Bada Gumbad, (1490 CE), surrounded by trees of Lodhi Garden

But landscapes, as history reminds us, are never permanent, urbanscapes even more so. Many of these gardens have likely been swallowed by the unchecked waves of concrete that have swept across Delhi in recent decades. Outside India especially, the city is often imagined as a bleak, oppressive sprawl: endless grey expanses of mineral, hostile urbanity. If some parts of the city do indeed conform with this idea, we’ll see how and why later on, the fact that Delhi is a « City of Gardens » still holds true even today. It is, in fact, one of the greenest capitals of Asia: according to the Delhi Parks and Gardens Society, the National Capital Region boasts some 18,000 parks and gardens, amounting to roughly 8000 hectares in area, or a square of 9 km each side.

Having grown up and spent most of my life in France, I have always been struck by the sheer abundance of life in Delhi. Even the smallest parks have their familiar cast of characters: parakeets, black kites, common mynas, sparrows, jungle babblers, red-wattled lapwings—and, of course, monkeys, my greatest source of entertainment whenever I walk through these green pockets of the city.

Banyan tree and ruins, garden of Feroz Shah Kotla

The region of Delhi is one of unsuspected biodiversity thanks to its greenery: being located at the northern end of the 2 billion year old Aravalli Hills, it is still heavily forested in some parts of the range that were protected from urban sprawl. In fact, I have been to these areas, walked on Delhi’s green backbone, a mere 20 minutes drive from the outskirts of the city. The area is dominated by scrublands with short trees where, so I was told by wildlife experts working there, hyenas, leopards, nilgai, porcupine, jackal, peafowl, and many other species of birds and reptile thrive, just a few kilometers away from crowded malls, dense settlements and congested roads. 

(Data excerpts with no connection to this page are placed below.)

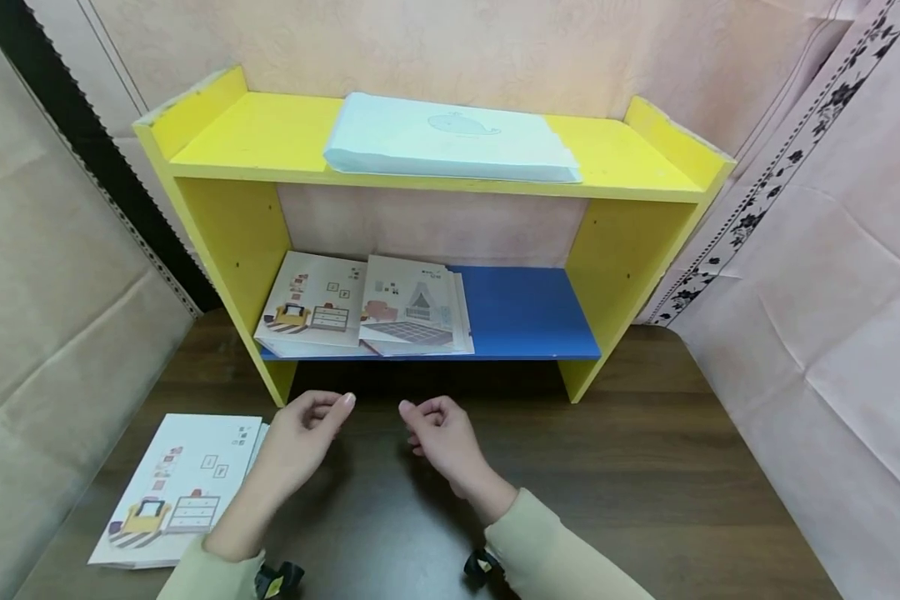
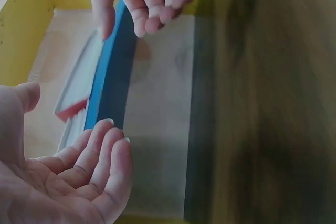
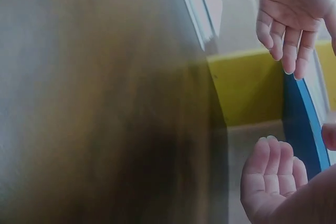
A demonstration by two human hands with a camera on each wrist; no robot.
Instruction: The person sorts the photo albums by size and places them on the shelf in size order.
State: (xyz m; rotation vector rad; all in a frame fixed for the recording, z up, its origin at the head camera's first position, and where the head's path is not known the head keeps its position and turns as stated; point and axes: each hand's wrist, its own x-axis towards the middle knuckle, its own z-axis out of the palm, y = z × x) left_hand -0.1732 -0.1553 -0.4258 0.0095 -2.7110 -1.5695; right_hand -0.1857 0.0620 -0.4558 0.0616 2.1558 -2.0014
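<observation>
On blue shelf [image 1: 525, 310], white illustrated booklets [image 1: 412, 304]

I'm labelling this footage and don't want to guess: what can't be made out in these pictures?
Tabletop, both wrist views: surface detail lost to blur.
Tabletop book stack, head view: lower right corner hidden by the left forearm and left sleeve.
Left shelf stack, head view: smallest cover marks too small to read.
Right hand, right wrist view: thumb cut off by the right edge.

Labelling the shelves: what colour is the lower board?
Blue; the lower board shows best in the head view.
</observation>
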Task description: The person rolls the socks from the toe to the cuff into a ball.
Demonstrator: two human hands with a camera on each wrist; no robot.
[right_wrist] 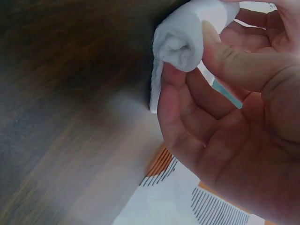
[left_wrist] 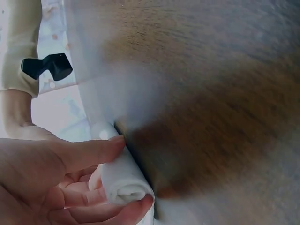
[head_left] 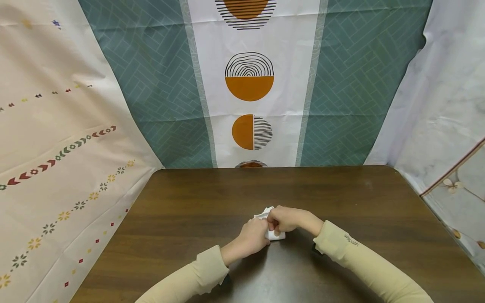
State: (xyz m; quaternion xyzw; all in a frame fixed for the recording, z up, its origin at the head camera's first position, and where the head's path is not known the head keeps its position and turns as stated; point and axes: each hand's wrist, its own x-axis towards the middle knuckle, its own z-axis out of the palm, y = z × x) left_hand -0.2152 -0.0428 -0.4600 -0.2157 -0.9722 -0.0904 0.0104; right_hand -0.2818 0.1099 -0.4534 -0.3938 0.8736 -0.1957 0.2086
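Note:
A small white cloth (head_left: 264,213) lies on the brown table, partly rolled up, its flat end on the far side. The left hand (head_left: 251,236) grips the roll's left end, and the right hand (head_left: 289,219) holds its right end. In the left wrist view the thumb lies along the top of the rolled cloth (left_wrist: 125,174), with fingers beneath its spiral end. The right wrist view has the thumb pressed on the rolled cloth (right_wrist: 183,26) and curled fingers under it, while a flat flap hangs out beside the coil.
The wooden table (head_left: 197,193) has rounded far corners. Behind it hangs a green and white curtain (head_left: 341,84) with orange half circles. Patterned cream cloth (head_left: 57,139) covers the left side, and pale marbled cloth (head_left: 447,105) the right. A black wrist mount (left_wrist: 51,66) sits at the right cuff.

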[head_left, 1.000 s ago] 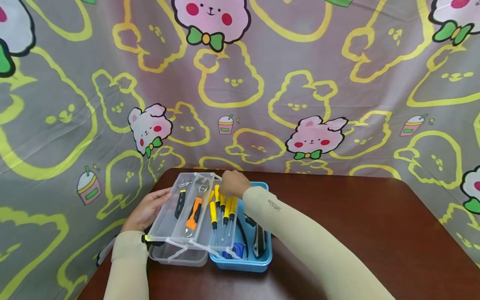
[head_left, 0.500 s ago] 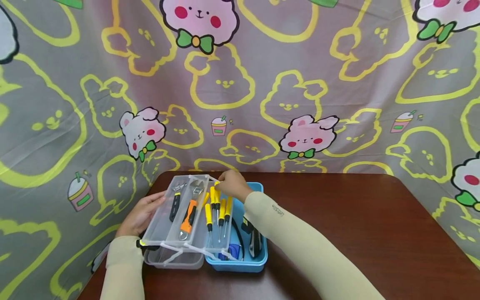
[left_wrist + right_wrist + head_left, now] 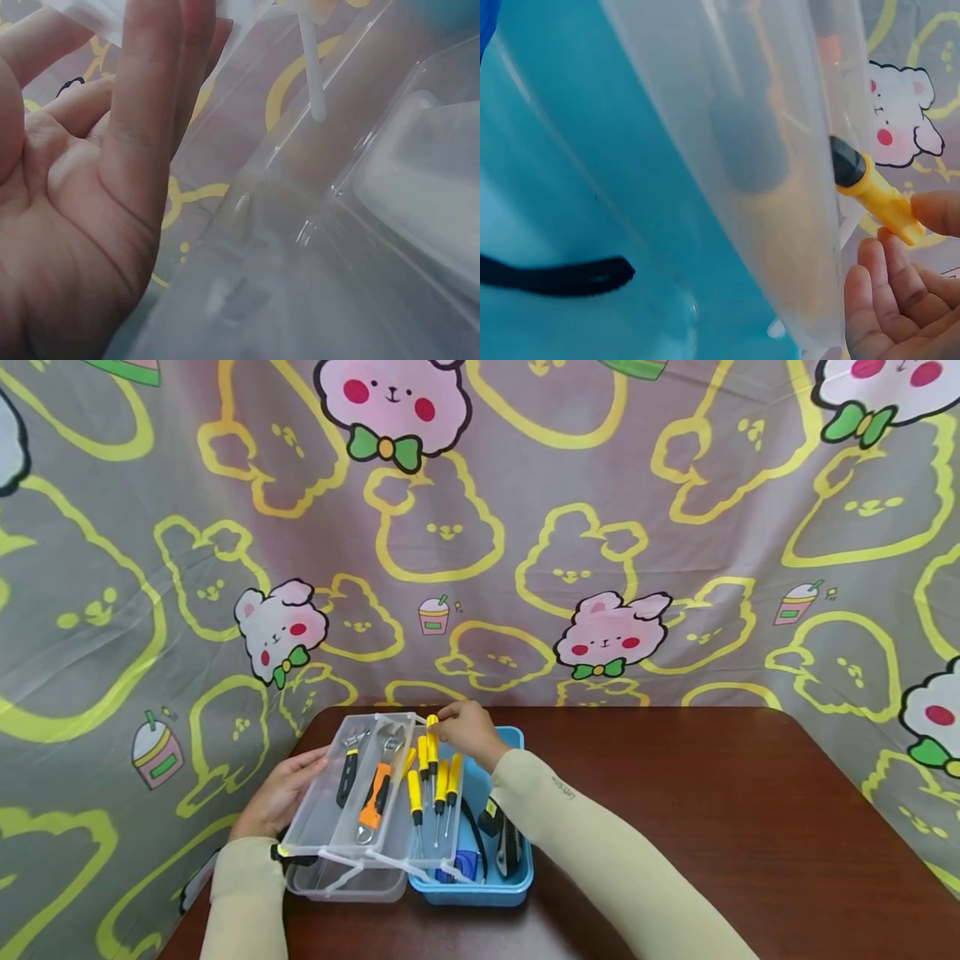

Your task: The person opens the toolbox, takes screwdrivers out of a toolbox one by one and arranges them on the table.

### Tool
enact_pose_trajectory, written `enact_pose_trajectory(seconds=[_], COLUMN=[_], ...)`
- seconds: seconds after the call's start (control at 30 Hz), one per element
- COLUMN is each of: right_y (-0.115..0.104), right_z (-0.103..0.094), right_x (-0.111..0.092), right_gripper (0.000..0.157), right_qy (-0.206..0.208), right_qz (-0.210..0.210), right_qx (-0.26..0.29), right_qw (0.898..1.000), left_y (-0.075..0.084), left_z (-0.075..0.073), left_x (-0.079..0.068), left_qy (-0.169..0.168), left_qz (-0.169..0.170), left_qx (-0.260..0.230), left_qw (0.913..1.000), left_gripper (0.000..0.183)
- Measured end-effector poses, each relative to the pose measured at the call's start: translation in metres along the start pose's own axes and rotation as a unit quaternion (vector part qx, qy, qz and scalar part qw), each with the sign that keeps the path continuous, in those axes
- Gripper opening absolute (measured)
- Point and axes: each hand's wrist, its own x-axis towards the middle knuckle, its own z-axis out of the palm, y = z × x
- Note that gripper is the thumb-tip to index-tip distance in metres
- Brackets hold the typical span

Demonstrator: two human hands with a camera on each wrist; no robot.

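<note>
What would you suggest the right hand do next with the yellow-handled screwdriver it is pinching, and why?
I would probably ease the yellow-handled screwdriver down into the clear tray before letting go: the right hand pinches its handle, which juts past the tray's edge in the right wrist view, whereas the neighbouring screwdrivers lie within it.

Wrenches [image 3: 377,793] left of screwdrivers [image 3: 441,776]
</note>
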Motion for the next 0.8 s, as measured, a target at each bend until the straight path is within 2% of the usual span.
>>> enact_pose_trajectory(seconds=[0.17, 0.33, 0.57, 0.7, 0.8], right_y=[-0.004, -0.002, 0.0022, 0.0026, 0.0026], right_z=[-0.0001, 0.0001, -0.0005, -0.0013, -0.0023], right_x=[-0.0063, -0.0077, -0.0067, -0.007, -0.0073], right_gripper=[0.033, 0.033, 0.032, 0.029, 0.027], right_qy=[-0.001, -0.011, -0.021, -0.021, -0.016], right_qz=[0.007, -0.01, -0.019, -0.015, -0.015], right_qx=[0.094, 0.154, 0.193, 0.215, 0.228], right_qw=[0.996, 0.988, 0.981, 0.976, 0.973], left_y=[-0.0015, 0.0014, 0.0043, 0.004, 0.0036], left_z=[-0.002, 0.0003, 0.0025, 0.0023, 0.0016], left_x=[0.0003, 0.0011, 0.0025, 0.002, 0.0019], left_qy=[-0.007, 0.01, 0.029, 0.04, 0.037], left_qz=[-0.002, -0.024, -0.043, -0.051, -0.05], left_qx=[-0.006, 0.001, 0.03, 0.033, 0.032], left_qw=[1.0, 0.9997, 0.9982, 0.9973, 0.9976], left_gripper=[0.031, 0.038, 0.054, 0.052, 0.049])
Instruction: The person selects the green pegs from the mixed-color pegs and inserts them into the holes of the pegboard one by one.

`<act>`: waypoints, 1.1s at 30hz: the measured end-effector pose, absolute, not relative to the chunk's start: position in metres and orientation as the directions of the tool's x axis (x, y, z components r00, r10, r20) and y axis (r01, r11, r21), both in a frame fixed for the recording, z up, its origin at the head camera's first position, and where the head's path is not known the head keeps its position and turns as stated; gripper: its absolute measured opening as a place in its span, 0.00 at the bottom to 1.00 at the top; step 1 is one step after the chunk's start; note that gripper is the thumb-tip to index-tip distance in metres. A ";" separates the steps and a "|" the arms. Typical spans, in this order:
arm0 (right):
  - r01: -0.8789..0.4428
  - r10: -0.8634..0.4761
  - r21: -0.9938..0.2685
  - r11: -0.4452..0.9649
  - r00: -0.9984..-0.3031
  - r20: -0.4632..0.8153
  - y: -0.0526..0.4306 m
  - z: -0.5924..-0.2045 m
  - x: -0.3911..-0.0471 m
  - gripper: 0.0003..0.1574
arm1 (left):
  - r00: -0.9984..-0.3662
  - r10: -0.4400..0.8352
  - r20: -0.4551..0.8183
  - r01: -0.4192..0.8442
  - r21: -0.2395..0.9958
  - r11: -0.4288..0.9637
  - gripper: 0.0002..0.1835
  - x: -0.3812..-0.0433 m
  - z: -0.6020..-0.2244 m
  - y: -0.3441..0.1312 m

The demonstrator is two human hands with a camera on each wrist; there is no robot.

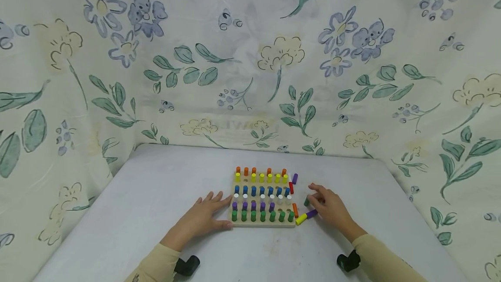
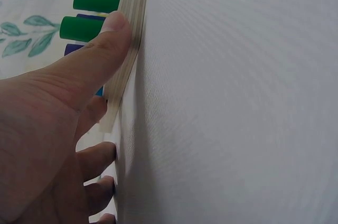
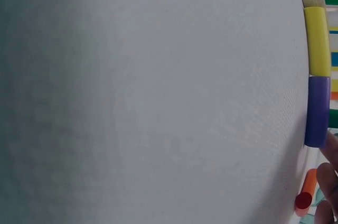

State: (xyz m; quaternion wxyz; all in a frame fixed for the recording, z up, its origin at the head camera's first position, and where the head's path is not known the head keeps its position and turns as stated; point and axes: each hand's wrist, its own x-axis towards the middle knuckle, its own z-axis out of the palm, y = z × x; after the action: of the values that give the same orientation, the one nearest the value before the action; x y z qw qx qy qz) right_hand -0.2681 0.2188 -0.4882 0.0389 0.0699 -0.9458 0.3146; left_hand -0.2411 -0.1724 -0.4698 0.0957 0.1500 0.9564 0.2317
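A wooden pegboard point(image 1: 263, 225) holds rows of orange, yellow, blue, white, purple and green pegs. My left hand point(image 1: 201, 216) lies spread at its left side, with the thumb point(image 2: 117, 26) against the front edge by the green pegs. To the right of the board, my right hand point(image 1: 330, 207) hovers low with bent, separated fingers. A loose green peg point(image 1: 306, 201) is right by its fingertips; whether they touch is unclear. Just below, a purple peg point(image 1: 312, 213) lies end to end with a yellow peg point(image 1: 301, 219). An orange-red peg point(image 3: 307, 192) shows beside the right fingers.
Along the board's right side are an orange peg point(image 1: 295, 210), a red peg point(image 1: 291, 187) and another purple peg point(image 1: 295, 179). The white tabletop point(image 1: 164, 177) meets a floral cloth point(image 1: 250, 112) at the back. Some holes in the board show bare.
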 end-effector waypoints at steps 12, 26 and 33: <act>-0.180 -0.131 -0.599 0.781 -0.983 0.126 0.219 -0.489 -0.268 0.25 | -0.938 0.325 -0.123 0.232 0.475 0.849 0.48 -0.240 -0.468 -0.172; -0.190 -0.123 -0.579 0.793 -0.981 0.153 0.216 -0.487 -0.267 0.15 | -0.938 0.329 -0.108 0.242 0.473 0.847 0.48 -0.241 -0.471 -0.173; -0.201 -0.126 -0.589 0.783 -0.978 0.166 0.215 -0.485 -0.265 0.14 | -0.939 0.326 -0.110 0.239 0.476 0.847 0.48 -0.242 -0.472 -0.173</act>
State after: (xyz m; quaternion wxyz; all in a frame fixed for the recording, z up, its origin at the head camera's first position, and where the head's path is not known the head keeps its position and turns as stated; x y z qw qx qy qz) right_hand -0.2649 0.2154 -0.4853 0.0590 0.0870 -0.9422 0.3180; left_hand -0.2419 -0.1733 -0.4723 0.0939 0.1477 0.9563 0.2341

But before being the 30 million people metropolis it is today, this region, at the crossroad of the Aravalli hills, the Alluvial plain and the Yamuna flood plain, must have had been an incredible sight to behold. What is today urban development, shopping malls and industrial disctricts, was at that time nothing but wilderness, woodlands, shrublands, wetlands and meadows, with the flora and fauna of these three ecoregions, of which a fraction is left today.

Aravalli Hills landscape near Delhi

Many of these native species can still be found in Delhi’s parks and gardens, which offer Dilliwale a brief reprieve from the city’s relentless pace. Yet a careful observer soon notices a stark imbalance. Some parts of Delhi are markedly greener, lusher, and more hospitable than others, creating striking contrasts in living conditions. For those who believe access to nature is a basic right, the Indian capital can feel deeply unsettling. Its socio-spatial segregation becomes painfully visible when viewed through the lens of greenery and access to gardens.

At this point, you may be wondering how all these points come together. And since few tools explain space and relationships better than a map, I offer one here: a map I made as a guide to Delhi’s green geography. It features sixty-two green spaces—only a fraction of what exists—ranging from iconic gardens to neighbourhood parks, forests, “green monuments,” and even trees growing in private gardens. A cartography of places, of inequality, memory, and daily life.

Now, browse this map and let images come to your mind: Delhi’s greenery—the Loo, this hot wind of summer sweeping throught the foliage—old monuments surrounded by leafy, tranquil treescapes, silent tombs and forts nested in groves of Babul trees, Gulmohar, Peepal, Amaltas…

It is a cartography of these green moments I am sharing with you, where to find them, what exactly awaits the wanderer in these different parks and woods, how they are laid out spatially and how large or tiny they can be…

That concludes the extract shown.